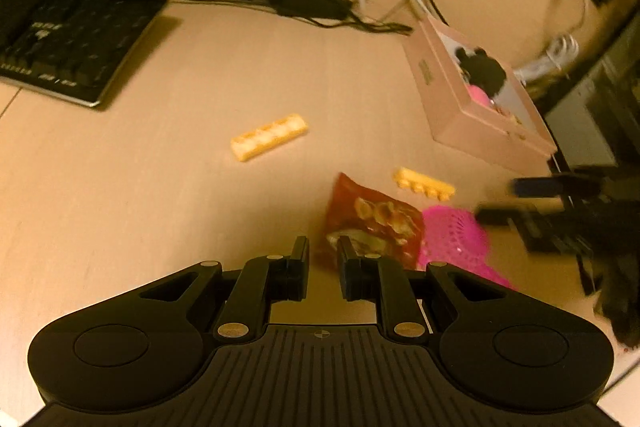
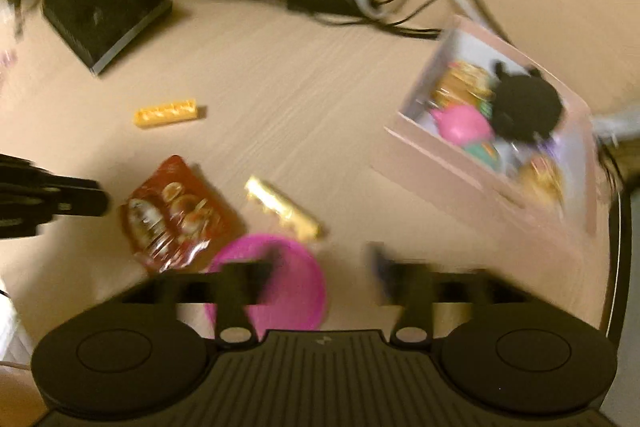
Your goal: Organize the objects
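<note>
- The left gripper is pointing steeply down at the wooden desk, its jaws drawn almost together with nothing between them.
- Its fingertips are hovering just short of a red snack packet, which is lying flat on the desk.
- The right gripper is also angling downward, heavily blurred; its jaws are standing wide apart and holding nothing.
- Its left finger is showing over a pink perforated dish that is sitting on the desk beside the snack packet.
- In the left wrist view, the right gripper is reaching in from the right edge, near the pink dish.
- A pink box is sitting at the right side of the desk, already containing a black plush toy, a pink toy and several colourful wrappers too blurred to name.
- A yellow toy brick is lying alone on the open desk, well apart from the box.
- A second yellow brick is resting between the snack packet and the box.
- A black keyboard and tangled cables are occupying the far side of the desk.
</note>
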### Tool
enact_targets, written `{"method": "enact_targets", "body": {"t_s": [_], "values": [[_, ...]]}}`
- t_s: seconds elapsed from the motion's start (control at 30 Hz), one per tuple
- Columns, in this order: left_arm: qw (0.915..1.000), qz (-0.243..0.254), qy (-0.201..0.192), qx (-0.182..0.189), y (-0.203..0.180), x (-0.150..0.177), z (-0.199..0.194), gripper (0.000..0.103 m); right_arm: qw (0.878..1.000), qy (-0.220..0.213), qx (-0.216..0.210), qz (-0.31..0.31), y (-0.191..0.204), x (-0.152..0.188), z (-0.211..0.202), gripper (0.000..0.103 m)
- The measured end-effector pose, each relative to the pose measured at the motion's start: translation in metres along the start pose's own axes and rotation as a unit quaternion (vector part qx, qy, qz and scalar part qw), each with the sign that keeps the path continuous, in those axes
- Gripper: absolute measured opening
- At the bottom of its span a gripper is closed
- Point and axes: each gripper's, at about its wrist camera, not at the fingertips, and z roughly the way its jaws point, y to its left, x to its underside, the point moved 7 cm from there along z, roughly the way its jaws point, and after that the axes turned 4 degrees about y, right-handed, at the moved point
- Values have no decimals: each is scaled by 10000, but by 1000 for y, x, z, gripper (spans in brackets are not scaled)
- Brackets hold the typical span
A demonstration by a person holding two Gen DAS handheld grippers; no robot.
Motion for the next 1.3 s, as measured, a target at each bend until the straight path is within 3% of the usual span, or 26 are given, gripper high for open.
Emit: {"method": "enact_targets", "body": {"t_s": [0.07,0.2,0.4,0.6,0.67,0.77,0.83,0.97,1.3], "values": [[9999,136,5,-34,-10,-1,-2,17,9998,-51,-190,46,1,21,-2,92],[9990,412,-12,-172,-23,-4,-7,17,9997,-120,-156,115,4,44,15,92],[9972,675,-34,-333,-32,-1,-19,17,9985,-508,-10,181,15,29,34,92],[9961,798,40,-378,-32,5,-20,17,9893,-573,1003,895,-23,18,42,87],[9947,988,95,-275,-34,12,-16,19,9863,-528,1089,1120,-39,27,34,87],[9836,1757,208,-340,-41,31,-7,19,9849,-640,847,1371,-50,43,17,93],[9768,2100,357,-237,-49,44,2,19,9829,-724,915,1422,-56,54,9,99],[9676,2465,541,27,-68,62,20,21,9782,-703,1037,1654,-66,73,7,99],[9386,3394,499,374,-111,76,34,25,9617,-597,1039,2466,-98,111,8,103]]}}
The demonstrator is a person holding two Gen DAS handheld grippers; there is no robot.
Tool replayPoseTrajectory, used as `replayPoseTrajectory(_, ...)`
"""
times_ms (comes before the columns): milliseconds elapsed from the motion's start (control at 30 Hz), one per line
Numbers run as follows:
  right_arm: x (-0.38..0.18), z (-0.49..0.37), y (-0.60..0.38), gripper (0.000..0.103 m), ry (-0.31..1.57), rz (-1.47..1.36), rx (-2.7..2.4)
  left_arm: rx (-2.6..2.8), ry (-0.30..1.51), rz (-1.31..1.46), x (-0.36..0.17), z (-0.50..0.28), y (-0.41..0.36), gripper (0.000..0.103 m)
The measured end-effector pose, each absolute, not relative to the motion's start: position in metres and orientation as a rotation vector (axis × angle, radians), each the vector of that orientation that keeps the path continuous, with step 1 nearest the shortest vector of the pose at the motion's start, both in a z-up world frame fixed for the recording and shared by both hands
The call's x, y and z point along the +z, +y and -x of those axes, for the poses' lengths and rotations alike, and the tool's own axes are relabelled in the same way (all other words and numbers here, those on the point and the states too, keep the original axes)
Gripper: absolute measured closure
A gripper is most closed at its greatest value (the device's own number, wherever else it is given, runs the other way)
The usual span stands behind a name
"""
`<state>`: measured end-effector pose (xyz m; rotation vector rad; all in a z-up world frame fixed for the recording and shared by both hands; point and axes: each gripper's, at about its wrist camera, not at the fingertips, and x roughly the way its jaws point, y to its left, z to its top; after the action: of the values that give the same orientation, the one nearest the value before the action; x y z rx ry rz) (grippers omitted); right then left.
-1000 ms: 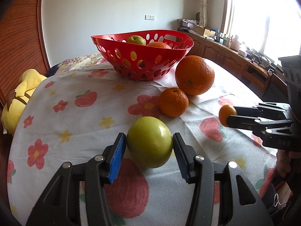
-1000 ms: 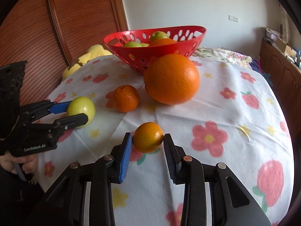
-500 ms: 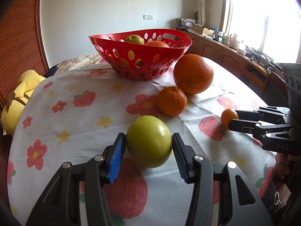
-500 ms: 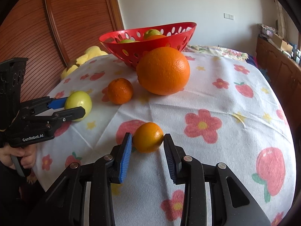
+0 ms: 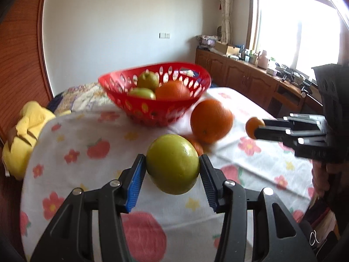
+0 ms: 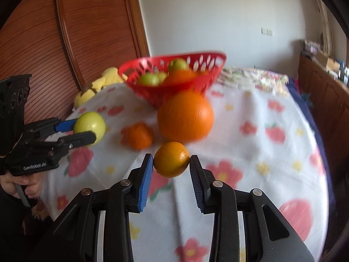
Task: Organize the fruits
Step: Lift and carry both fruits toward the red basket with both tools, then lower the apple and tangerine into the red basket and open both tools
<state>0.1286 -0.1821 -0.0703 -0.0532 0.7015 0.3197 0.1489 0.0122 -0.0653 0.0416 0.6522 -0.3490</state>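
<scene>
My left gripper is shut on a green apple, held clear above the flowered tablecloth. My right gripper is shut on a small orange, also lifted off the cloth. Each gripper shows in the other's view: the right gripper with the small orange, the left gripper with the green apple. A red perforated basket at the far end holds green apples and an orange. A large orange and a mandarin lie before the basket.
A yellow plush toy lies off the table's left edge. A wooden panelled wall stands behind on the left. Wooden cabinets with clutter run under the window on the right. A person's hand grips the left tool's handle.
Both grippers have risen with their fruit off the cloth. The basket's inside and its fruit now show more from above. The green apple now partly covers the mandarin in the left wrist view.
</scene>
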Motion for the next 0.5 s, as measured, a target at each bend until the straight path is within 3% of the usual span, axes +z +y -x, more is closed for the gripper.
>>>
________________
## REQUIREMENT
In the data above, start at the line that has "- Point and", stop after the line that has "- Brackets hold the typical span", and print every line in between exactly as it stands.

## EXERCISE ANSWER
- Point and axes: each gripper's, at about its wrist camera, not at the fingertips, and z roughly the way its jaws point, y to its left, x to its underside, the point moved 7 cm from there along z, roughly the way its jaws point, and after that the axes turned 4 degrees about y, right-handed, at the moved point
- Values have no decimals: each is scaled by 10000, but by 1000 for y, x, z, gripper (spans in brackets are not scaled)
- Brackets hold the typical span

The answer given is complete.